Over the last few months I have been dappling with this need or feeling of belonging that seems to elude me at most times. Belonging for me or the lack of it is synonymous to feeling lonely in a room full of people. A room full of people with whom I don’t share ideals, values or beliefs. It can even be a room of family or friends.
My latest mini-pilgrimage this last week, has forced me to come face to face with this challenge head-on! Do I identify with my roots, my culture, my religion? Can I feel like I belong joining in the rituals that millions are performing together alongside me in synchronicity? How can I feel alone in the presence of all this physical ‘oneness’? Where do I belong?
It is this burning question (burning being quite apt considering my solar plexus was physically flaring up while I was exploring this) that brought me to the realization 5 days into my journey – that I do belong! Exactly as I am! I belong with ME and with MY creator who smiles down on me (letting me know that I am enough), and who I carry with me on all lands of the earth!
A sense of belonging and reconciliation came to me as a knew that I belong to myself! The ‘i’ being the one who is most authentically me – no pretenses, no faking, no judging, no being hard on myself – just the ‘i’ who unashamedly belly laughs, doesn’t like crowds, dunks cookies in tea and crumbs the bed. That ‘I’ belongs everywhere and belongs nowhere as long as that ‘I’ belongs safely with me.
It is of no surprise to me that once I made peace with this belonging to me that my tummy burn subsided and I was overcome by peace, love and contentment with who I am – and this in turn (irrespective of who was around me), led to a strong feeling of belonging in the sacred lands.
As Murphy’s law would have it – 2 days later – on the second leg of my pilgrimage I tuck into the latest book from Brene Brown (I love her work) that I downloaded and lo an behold! the title is ‘Braving the wilderness: the quest for true belonging’. Co-incidence? Never! Divine Synchronicity – that’s what I call it.
Halfway through the book what sticks out is when Brene says ‘True belonging doesn’t require us to change who we are. It requires us to Be who we are.’

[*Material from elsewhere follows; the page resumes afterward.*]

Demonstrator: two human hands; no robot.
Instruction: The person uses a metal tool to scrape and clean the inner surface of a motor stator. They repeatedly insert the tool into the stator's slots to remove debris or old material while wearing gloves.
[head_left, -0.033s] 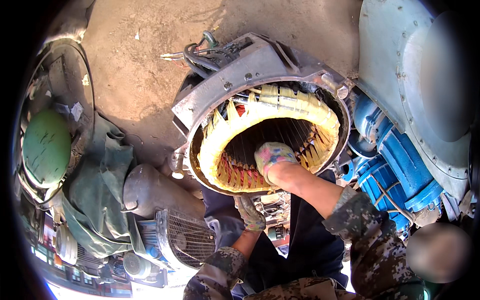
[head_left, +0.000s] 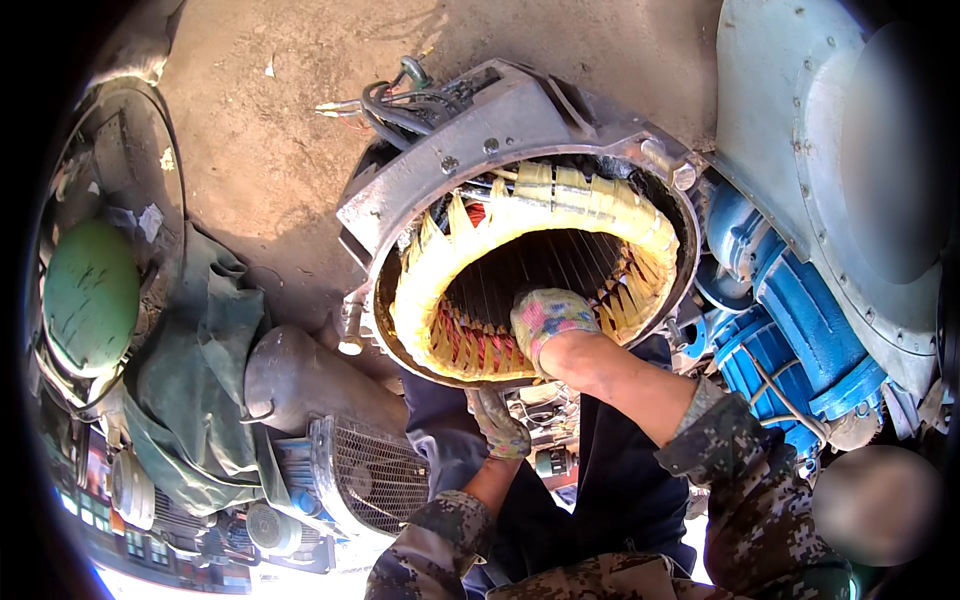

Brene quotes Maya Angelou in this book – from an interview in 1973 saying ‘You are only free when you realize you belong no place – you belong every place – no place at all.’ Maya then continues to say ‘The price is high. The reward is great.’ ……. I think my self doubt manifesting in my fiery solar plexus the first few days of my Pilgrimage, was just part of that high price I’m learning to pay…… this peace and self love that’s within my heart right now can only be part of that reward Maya eludes to.